# Task objective:
Copy exactly the lines from the start of the material through the line with "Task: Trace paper". Pictures stay out of the copy.

** Opening Supplied information block **

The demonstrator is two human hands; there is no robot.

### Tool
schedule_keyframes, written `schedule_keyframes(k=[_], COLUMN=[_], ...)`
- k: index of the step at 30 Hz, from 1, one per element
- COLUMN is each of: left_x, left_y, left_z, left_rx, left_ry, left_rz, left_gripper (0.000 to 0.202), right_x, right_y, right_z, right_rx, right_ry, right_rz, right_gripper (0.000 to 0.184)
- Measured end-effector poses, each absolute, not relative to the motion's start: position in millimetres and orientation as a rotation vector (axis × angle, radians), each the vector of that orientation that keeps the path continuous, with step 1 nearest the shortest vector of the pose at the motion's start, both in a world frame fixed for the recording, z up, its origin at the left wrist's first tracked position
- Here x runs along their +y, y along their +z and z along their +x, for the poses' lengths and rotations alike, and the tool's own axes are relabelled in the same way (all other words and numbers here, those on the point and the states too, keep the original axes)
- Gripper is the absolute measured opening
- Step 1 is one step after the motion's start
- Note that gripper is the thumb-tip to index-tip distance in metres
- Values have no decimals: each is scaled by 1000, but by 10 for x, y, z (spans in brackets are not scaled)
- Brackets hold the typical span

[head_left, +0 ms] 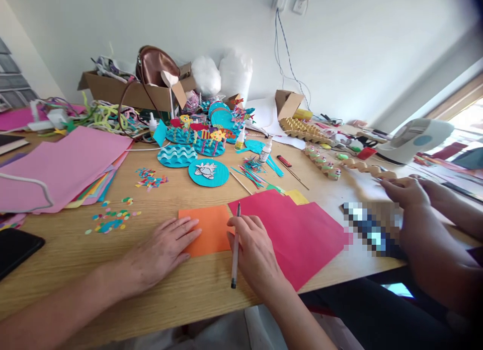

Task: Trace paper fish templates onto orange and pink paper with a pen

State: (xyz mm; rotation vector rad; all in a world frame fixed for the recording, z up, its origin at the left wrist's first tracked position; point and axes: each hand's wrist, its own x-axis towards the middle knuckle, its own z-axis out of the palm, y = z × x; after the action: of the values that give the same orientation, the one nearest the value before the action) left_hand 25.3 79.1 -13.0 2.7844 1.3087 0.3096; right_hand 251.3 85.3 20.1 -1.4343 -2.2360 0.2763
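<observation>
My left hand (166, 249) lies flat, fingers stretched out, on the left edge of an orange paper sheet (210, 229) on the wooden table (113, 269). My right hand (253, 247) is closed round a pen (235, 254), which stands nearly upright with its tip up by the orange sheet's right edge. A large magenta-red sheet (298, 234) lies just right of that hand, partly under it.
Pink and coloured paper stack (64, 166) at left, confetti bits (113, 219), a dark phone (15, 247) at the near left edge. Blue paper-craft discs (208, 172), glue bottles and cardboard boxes (132, 90) further back. Another person's hands (407, 191) work at the right.
</observation>
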Motion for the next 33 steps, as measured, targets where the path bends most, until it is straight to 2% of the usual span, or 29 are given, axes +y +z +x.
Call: schedule_keyframes(k=[6,14,23,33], left_x=[797,770,747,798], left_y=[-183,-156,-49,-51], left_z=[240,242,289,323], left_rx=[1307,1321,1378,1388], left_ry=[347,427,356,314], left_rz=[2824,2757,2727,2740], left_gripper=[40,35,31,33], right_x=[798,800,784,867], right_y=[190,148,198,728], right_z=[2405,2419,2425,2787], right_rx=[-2427,-2477,-2505,-2419], right_ry=[339,426,400,364], right_rz=[-1351,-1352,-1364,-1122], right_gripper=[11,13,15,19])
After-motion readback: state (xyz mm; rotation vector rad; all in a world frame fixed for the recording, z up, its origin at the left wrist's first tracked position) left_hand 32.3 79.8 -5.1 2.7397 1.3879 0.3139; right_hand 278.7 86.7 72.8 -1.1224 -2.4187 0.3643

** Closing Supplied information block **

# Result of this task:
The demonstrator is two human hands; there is no robot.

### Tool
schedule_keyframes, written `schedule_keyframes(k=[_], COLUMN=[_], ...)`
- k: index of the step at 30 Hz, from 1, one per element
- COLUMN is each of: left_x, left_y, left_z, left_rx, left_ry, left_rz, left_gripper (0.000 to 0.202), right_x, right_y, right_z, right_rx, right_ry, right_rz, right_gripper (0.000 to 0.184)
- Measured end-effector poses, each absolute, not relative to the motion's start: position in millimetres and orientation as a rotation vector (axis × angle, radians), each the vector of that orientation that keeps the path continuous, with step 1 nearest the shortest vector of the pose at the motion's start, both in a world frame fixed for the recording, z up, its origin at the left wrist's first tracked position
- Here x runs along their +y, y along their +z and z along their +x, for the poses' lengths and rotations alike, and the tool's own axes are relabelled in the same way (all other words and numbers here, those on the point and the states too, keep the original axes)
- Gripper is the absolute measured opening
- Step 1 is one step after the motion's start
- Note that gripper is the thumb-tip to index-tip distance in metres
- Values have no decimals: each is scaled by 1000, but by 10 for x, y, z (spans in brackets are not scaled)
- Brackets hold the typical span

[head_left, +0 ms] 

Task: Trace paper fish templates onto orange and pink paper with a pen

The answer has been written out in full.